料理好きである私は、料理上手の母や親戚の叔母から習った家庭料理を「マイ料理帳」と題したノートに書き留めている。一人暮らしを始めた18歳の頃からずっと続けている。その中でも抜きんでて一番作るお気に入りの料理がある。「ばあちゃんの中華白菜炒め」だ。
父親の仕事の都合上、幼小の頃から転校を繰り返し各地を転々としてきた。だから、故郷がどういったもので、どんな場所なのか、よく分からないまま育った。盆と正月は両親の故郷である宮崎へ帰省したが、その土地に特に思い入れもなく郷土料理の冷や汁を食べてもノスタルジーに浸る気持ちも湧いてこなかった。だが、祖母の手から生み出される料理が並ぶ食卓は、私にとって新鮮で特別だった。 母の味しか知らなかったからだ。酸っぱいきゅうりの漬物、煮干しがまるごと入った味噌汁。母も作るのに、ちょっと違う。何よりも驚かされたのは、ばあちゃん臭くない料理にも果敢に挑む姿である。
私の祖父母は、ある事情から叔父夫婦の2人の子供を小学生の頃から引き取り、養っていた。少しでも寂しい思いをさせないように慣れない洋風料理にも奮闘したのだろう。言葉でなく、料理から伝わる祖母の思いに一緒にご馳走に預かる私まで胸が詰まる思いがした。グラタンやハンバーグにミートスパゲティを手際よく軽々と作る身のこなし。和装に割烹着姿の祖母と、その料理のギャップが面白おかしくて、私はいつも台所に立つ祖母の後ろ姿を眺めていた。

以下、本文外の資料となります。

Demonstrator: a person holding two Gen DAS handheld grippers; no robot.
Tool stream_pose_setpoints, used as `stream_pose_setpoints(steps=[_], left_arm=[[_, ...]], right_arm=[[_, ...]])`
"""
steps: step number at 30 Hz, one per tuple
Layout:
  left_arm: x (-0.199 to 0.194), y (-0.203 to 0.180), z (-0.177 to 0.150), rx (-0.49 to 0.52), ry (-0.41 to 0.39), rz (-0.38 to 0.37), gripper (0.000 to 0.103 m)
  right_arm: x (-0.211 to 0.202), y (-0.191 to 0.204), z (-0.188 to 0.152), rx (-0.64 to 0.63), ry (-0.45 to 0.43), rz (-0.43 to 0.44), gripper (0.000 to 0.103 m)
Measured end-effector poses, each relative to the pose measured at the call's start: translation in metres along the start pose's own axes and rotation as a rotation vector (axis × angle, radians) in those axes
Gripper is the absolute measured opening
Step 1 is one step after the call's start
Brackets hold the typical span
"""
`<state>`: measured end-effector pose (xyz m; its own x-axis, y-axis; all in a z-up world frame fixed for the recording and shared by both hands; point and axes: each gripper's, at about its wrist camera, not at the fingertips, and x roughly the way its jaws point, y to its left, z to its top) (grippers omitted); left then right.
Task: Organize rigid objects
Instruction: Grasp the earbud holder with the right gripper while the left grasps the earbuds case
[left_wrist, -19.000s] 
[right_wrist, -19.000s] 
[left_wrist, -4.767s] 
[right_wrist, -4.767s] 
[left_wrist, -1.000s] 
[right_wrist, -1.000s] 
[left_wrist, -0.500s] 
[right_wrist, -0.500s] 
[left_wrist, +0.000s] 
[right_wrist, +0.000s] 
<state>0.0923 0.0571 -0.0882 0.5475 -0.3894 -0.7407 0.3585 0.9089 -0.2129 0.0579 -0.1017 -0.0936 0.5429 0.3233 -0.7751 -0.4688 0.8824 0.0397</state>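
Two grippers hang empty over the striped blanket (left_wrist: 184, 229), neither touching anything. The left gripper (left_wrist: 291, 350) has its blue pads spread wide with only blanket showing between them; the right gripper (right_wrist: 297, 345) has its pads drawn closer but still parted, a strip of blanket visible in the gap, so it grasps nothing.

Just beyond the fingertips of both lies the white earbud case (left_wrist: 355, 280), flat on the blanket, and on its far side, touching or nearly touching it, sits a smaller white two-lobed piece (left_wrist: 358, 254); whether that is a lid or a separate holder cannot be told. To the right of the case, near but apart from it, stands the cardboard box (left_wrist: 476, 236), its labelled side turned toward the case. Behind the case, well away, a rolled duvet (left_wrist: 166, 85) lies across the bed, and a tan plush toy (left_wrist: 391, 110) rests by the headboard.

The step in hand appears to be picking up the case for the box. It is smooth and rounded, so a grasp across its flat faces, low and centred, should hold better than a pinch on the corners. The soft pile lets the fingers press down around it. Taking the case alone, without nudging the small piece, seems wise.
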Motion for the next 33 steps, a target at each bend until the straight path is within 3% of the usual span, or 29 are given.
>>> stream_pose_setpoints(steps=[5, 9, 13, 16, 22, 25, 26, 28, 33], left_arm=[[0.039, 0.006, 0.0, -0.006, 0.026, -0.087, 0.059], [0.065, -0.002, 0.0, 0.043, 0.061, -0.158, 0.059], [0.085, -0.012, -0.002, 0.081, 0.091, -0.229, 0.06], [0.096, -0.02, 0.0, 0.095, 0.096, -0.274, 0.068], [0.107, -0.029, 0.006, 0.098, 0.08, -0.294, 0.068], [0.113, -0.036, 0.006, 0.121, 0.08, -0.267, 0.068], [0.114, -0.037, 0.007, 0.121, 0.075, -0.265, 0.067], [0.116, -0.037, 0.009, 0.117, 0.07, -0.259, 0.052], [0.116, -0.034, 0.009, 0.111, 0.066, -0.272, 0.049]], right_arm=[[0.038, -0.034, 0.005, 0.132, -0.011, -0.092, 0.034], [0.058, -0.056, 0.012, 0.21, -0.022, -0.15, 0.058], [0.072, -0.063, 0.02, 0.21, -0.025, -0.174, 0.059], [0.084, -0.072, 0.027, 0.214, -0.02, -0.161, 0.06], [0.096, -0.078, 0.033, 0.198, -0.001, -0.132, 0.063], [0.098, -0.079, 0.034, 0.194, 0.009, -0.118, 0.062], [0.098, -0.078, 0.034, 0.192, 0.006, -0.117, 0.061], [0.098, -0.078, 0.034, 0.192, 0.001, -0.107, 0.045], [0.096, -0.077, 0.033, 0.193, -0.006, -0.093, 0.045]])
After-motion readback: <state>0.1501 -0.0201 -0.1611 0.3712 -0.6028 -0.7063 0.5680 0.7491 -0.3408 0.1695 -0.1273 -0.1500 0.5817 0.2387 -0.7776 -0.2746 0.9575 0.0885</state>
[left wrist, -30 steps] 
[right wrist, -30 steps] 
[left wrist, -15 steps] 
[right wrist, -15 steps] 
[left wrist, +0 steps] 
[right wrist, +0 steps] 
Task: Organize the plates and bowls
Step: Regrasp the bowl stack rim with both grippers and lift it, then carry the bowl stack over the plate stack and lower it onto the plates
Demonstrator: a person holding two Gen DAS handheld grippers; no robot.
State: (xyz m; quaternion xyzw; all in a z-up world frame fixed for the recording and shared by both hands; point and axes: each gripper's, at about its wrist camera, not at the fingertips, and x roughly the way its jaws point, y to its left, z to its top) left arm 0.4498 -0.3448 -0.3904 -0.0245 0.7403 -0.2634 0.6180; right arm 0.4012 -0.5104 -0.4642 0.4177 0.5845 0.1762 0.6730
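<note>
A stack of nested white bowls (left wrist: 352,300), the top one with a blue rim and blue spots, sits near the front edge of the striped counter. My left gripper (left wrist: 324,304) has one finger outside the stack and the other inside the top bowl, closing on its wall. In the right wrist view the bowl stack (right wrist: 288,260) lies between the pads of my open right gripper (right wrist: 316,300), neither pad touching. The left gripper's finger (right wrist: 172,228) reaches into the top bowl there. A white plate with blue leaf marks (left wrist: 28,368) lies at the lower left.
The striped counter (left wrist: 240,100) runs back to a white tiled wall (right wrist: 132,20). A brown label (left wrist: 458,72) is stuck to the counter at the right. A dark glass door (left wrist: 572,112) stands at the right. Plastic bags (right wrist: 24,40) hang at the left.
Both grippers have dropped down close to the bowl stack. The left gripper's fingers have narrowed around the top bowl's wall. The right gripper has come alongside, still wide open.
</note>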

「ばあちゃんがいっちばん得意な白菜炒め作っちゃるが。」と言って、さっそうと中華鍋を取り出し見事な火力と目を見張る速さでそれは出来上がった。下味のついた豚肉がこんがり焼かれ、白菜の葉はやんわり、茎はシャキッと炒め片栗粉でとろみをつけた甘酢だれをかけ合わせる。行儀が悪いが、皿まで舐めたほど美味しかった。
大人になっても「ばあちゃん、あれあれ白菜!」と子供のようにせがんだ。せがまなくても、私が会いに行けば「白菜作っちゃるが」と、足腰も弱いのに立ち上がりヨロヨロと台所に向かう。その小さくなった後ろ姿を見た時に、あぁここが故郷だ、と思えた。故郷は場所じゃなくて人でもいい。最後に食べた白菜炒めは油も浮いていたし、片栗粉は固まっていたが残さずに全部食べた。
祖母が亡くなり、しまった!白菜炒めのレシピを聞いておけば良かったと途方に暮れていた時に、何の因果か祖母の遺品の中から一冊の茶色く汚れたノートが出てきた。祖母の料理帳だった。古い歴史書でも読むかのような気持ちでパラパラとめくる。あるページだけ特に汚れがひどい。白菜炒めだった。 手垢と油汚れで文字はつぶれてほとんど読めなかったが、今も私の本棚に置いてある。そして、「マイ料理帳」の記念すべき1ページ目のレシピになった。